Por más que queramos adornar la historia del vino riojano anterior a 1850, nos encontraremos con un vino vulgar y ramplón, que se bebía localmente y se enviaba en acémilas al País Vasco porque lo que allí se bebía era el chacolí, aún más rudo y agrio. Ninguno de los viajeros, escritores y poetas que ensalzaban los vinos de Castilla o los del litoral español llegaron a escribir una línea del tosco rioja. Un nombre tomado de un río intrascendente: el Oja, un afluente de un afluente que pasa por Santo Domingo de la Calzada y desemboca en el río Tirón. Es extraño que su nombre, que reflejaba un territorio más místico que agrícola debido a la altitud de sus tierras, se adoptara para toda la región.
La calidad de sus vinos perduraba un máximo de 8 meses después de la vendimia, ahí acababa su ciclo vital. Era un vino cuya graduación alcohólica rondaba los 11 grados, lo que originaba que, a la hora de conservarlo en los toneles, se avinagrase o fuera víctima de los efectos inherentes a la propia fermentación, lo que impedía su transporte. Es cierto que los modos de elaboración no eran diferentes en el resto de las zonas españolas. La diferencia era que la gran mayoría de los vinos ibéricos estaban sostenidos por una graduación superior, que les permitía aguantar más.
Embotellado vinos de Rioja (Imagen cedida DOCa Rioja)
Los franceses enseñaron las prácticas bordelesas de la crianza, los vascos edificaron sus bodegas sobre los almacenes que los franceses abandonaron después de la filoxera, mientras que, un siglo más tarde, los jerezanos y la banca trajeron la socialización marquetiniana del rioja, dejando de ser un vino de las élites al alcance de todos los bolsillos.
El capital vizcaíno
El capital vizcaíno fue vital para el desarrollo de la Rioja, sobre todo en la Rioja Alta, escenario del comercio del vino por parte de los franceses. Al abandonar éstos sus almacenes riojanos, cuando el viñedo francés se recuperaba después de la filoxera, fueron ocupando sus lugares los dineros y las mentes preclaras vizcaínas, poniendo el punto de mira en el negocio del vino riojano.
La documentación de que se dispone sobre el mercado interregional del vino riojano cita al País Vasco como principal y casi único receptor. Un comercio de vecindad, un comercio de vino de Castilla (como así se llamaba al procedente de La Rioja), para unos consumidores habituados a la sidra y a los chacolís, de graduación menor, irregulares y de elevada acidez.
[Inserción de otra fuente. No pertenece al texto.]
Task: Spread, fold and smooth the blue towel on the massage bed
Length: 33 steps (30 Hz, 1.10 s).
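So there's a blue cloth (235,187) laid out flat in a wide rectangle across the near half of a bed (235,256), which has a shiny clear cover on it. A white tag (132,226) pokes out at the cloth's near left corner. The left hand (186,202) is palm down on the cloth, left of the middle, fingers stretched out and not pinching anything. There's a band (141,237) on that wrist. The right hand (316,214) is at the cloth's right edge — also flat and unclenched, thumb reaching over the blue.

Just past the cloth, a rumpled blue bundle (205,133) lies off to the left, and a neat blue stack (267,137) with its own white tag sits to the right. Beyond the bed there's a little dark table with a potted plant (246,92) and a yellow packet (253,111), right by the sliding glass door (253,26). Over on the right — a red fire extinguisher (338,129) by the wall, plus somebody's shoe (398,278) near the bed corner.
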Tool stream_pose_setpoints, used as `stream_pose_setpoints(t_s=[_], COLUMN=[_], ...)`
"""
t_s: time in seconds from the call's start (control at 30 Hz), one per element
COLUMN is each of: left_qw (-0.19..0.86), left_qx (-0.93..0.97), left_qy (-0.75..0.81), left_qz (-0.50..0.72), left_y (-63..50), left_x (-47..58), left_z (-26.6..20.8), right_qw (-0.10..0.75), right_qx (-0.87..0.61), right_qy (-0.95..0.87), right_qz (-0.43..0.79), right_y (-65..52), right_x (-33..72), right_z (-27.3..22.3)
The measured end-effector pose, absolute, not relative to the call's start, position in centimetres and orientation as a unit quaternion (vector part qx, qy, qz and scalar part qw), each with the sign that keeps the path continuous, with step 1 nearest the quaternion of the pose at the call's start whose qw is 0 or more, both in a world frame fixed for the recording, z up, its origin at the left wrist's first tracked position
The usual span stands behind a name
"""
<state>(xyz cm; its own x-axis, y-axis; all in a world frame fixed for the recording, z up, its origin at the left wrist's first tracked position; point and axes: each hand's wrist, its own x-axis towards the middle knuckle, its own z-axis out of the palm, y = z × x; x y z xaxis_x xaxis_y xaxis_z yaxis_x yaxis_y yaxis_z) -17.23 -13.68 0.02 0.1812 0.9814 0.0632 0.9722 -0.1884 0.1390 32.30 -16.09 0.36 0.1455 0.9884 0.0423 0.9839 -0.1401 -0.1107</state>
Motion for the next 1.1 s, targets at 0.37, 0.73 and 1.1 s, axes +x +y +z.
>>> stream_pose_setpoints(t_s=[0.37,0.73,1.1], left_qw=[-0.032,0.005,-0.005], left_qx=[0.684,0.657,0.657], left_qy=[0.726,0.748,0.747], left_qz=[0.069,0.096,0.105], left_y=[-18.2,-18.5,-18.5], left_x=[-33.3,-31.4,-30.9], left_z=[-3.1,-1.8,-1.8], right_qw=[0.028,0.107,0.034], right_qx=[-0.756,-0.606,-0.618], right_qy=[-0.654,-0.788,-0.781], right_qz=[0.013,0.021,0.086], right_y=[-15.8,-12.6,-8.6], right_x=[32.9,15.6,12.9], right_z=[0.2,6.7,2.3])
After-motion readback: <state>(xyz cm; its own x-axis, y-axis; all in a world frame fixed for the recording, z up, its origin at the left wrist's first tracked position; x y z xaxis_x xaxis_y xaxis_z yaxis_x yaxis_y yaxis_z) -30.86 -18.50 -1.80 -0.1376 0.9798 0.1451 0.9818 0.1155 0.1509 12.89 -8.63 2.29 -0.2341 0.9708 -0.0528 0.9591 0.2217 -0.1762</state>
No es de extrañar que, en lo concerniente al comercio de proximidad, estos vinos entraran con buen pie en el territorio vasco.
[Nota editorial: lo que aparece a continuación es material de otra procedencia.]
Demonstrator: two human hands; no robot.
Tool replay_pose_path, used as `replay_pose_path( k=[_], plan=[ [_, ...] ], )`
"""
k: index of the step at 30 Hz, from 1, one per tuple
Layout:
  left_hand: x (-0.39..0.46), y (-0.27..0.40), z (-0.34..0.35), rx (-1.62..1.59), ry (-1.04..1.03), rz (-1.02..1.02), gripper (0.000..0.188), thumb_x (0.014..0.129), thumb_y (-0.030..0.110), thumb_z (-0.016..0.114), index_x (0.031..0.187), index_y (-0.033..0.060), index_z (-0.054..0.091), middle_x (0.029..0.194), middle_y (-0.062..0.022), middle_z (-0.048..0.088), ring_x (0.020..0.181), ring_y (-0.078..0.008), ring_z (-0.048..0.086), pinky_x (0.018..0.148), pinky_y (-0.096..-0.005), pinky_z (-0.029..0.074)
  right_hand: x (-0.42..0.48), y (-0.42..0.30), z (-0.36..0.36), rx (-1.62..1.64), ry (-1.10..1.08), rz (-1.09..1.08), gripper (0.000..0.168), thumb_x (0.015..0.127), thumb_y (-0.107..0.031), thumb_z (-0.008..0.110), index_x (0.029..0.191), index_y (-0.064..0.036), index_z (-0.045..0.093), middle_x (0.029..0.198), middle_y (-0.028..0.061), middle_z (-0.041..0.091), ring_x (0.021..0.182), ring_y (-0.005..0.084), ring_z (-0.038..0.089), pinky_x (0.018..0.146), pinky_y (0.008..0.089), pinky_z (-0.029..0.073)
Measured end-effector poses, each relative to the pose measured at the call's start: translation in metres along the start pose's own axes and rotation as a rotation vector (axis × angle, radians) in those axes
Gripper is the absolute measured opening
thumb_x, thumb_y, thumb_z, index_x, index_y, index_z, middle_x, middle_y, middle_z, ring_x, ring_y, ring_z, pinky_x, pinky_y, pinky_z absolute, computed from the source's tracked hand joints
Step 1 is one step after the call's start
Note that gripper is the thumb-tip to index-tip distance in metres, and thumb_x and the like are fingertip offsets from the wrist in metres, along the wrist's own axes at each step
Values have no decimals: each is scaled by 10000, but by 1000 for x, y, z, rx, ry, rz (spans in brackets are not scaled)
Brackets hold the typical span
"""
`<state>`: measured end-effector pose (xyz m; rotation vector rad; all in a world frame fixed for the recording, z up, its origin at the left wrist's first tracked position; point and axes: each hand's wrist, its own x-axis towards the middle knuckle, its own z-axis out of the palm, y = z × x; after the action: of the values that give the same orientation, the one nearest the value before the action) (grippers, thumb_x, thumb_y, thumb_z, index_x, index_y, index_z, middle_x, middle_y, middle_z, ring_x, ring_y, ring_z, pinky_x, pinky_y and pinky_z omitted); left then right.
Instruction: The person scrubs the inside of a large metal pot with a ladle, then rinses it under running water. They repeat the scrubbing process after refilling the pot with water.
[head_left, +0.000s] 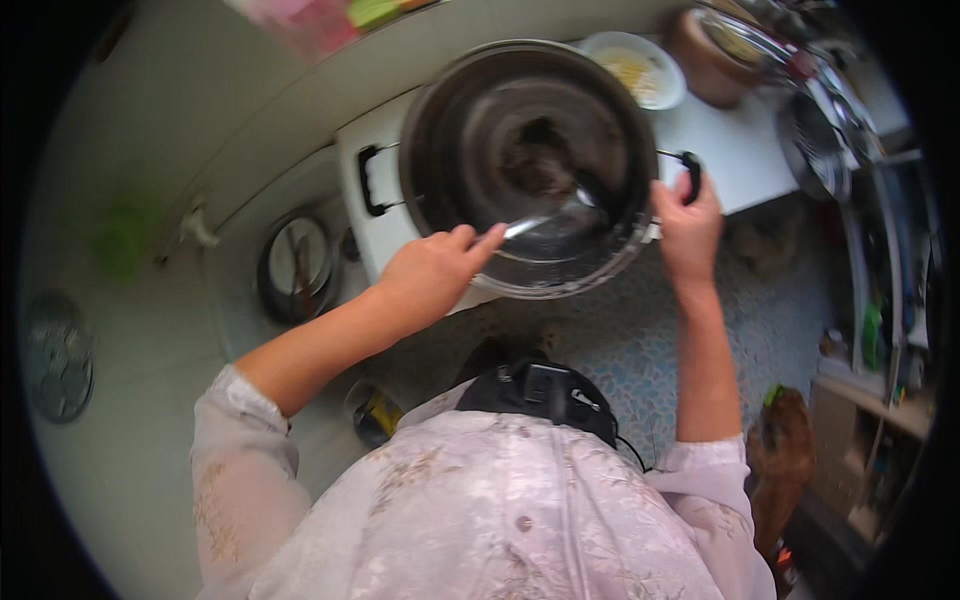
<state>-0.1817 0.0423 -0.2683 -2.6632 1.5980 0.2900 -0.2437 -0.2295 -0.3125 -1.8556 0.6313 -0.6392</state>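
Observation:
A large, deep metal pot with two black handles is on a white counter. My left hand is closed on the handle of a metal utensil, which reaches over the near rim into the pot; its far end is blurred, so its kind cannot be told. Dark matter shows on the pot's bottom. My right hand grips the pot's right handle. The left pot handle is untouched.
A white bowl with yellowish bits stands behind the pot, beside a brown pot. A colander is at right. In the sink at left lies a round pan. A brown dog is on the floor at right.

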Motion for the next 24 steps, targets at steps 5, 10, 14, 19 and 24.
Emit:
replay_pose_path(
  k=[5,10,14,19,24],
  plan=[
    [-16,-8,-1,33,-53,-30,528,758,40,557,1266,146,457,778,-83,513,631,-262,573,540,-370,479,4,-2,10,110,-18,26,120,740,-41,569,832,27,530,611,96,514,541,157,493,546,290,428],
    [-45,-31,-15,142,-181,-155,450,777,58,531,1219,137,510,774,-120,540,615,-281,589,563,-383,491,1,-8,4,82,4,-13,86,754,-18,537,805,46,513,621,161,544,538,239,539,550,316,441],
    [-42,-42,-25,144,-121,-290,459,782,78,549,1233,136,485,783,-144,532,619,-309,585,565,-407,485,10,-15,12,-12,31,-193,86,772,-31,523,811,43,505,628,218,532,567,367,525,537,387,421],
    [-6,-62,-15,66,78,-421,429,840,124,511,1262,138,436,816,-163,539,649,-342,579,579,-424,480,23,-34,15,-58,-103,-78,123,769,-28,532,869,43,535,629,155,559,542,225,554,546,337,437],
    [-5,-46,29,-203,209,-632,411,873,170,498,1274,151,411,819,-191,567,713,-392,571,638,-462,468,30,-49,31,-132,-96,-156,123,767,-37,537,846,55,515,604,140,541,527,241,533,558,337,440]
  ],
)
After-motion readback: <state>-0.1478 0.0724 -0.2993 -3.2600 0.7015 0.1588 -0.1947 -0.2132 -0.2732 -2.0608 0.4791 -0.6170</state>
A mediados del siglo XIX, en pleno auge de la Revolución industrial, en Burdeos comienza una nueva era en la elaboración de vinos finos. Término que se aplicaba a la producción de un tipo de vino que nada tenía que ver con el que hasta ese momento se elaboraba en los países vitivinícolas, con raspón, excesiva maceración con los hollejos y, por tanto, más gruesos. Se trataba de aplicar un sistema novedoso de despalillado, clarificado, de crianza en barricas de 225 litros y muchos trasiegos que afinaban el vino. Un modelo de vinificación que permitía que los vinos de mesa pudieran envejecer, viajar, y conservarse en botella tanto o más que los vinos generosos que, hasta ese momento, eran los únicos que podían exportarse a destinos lejanos.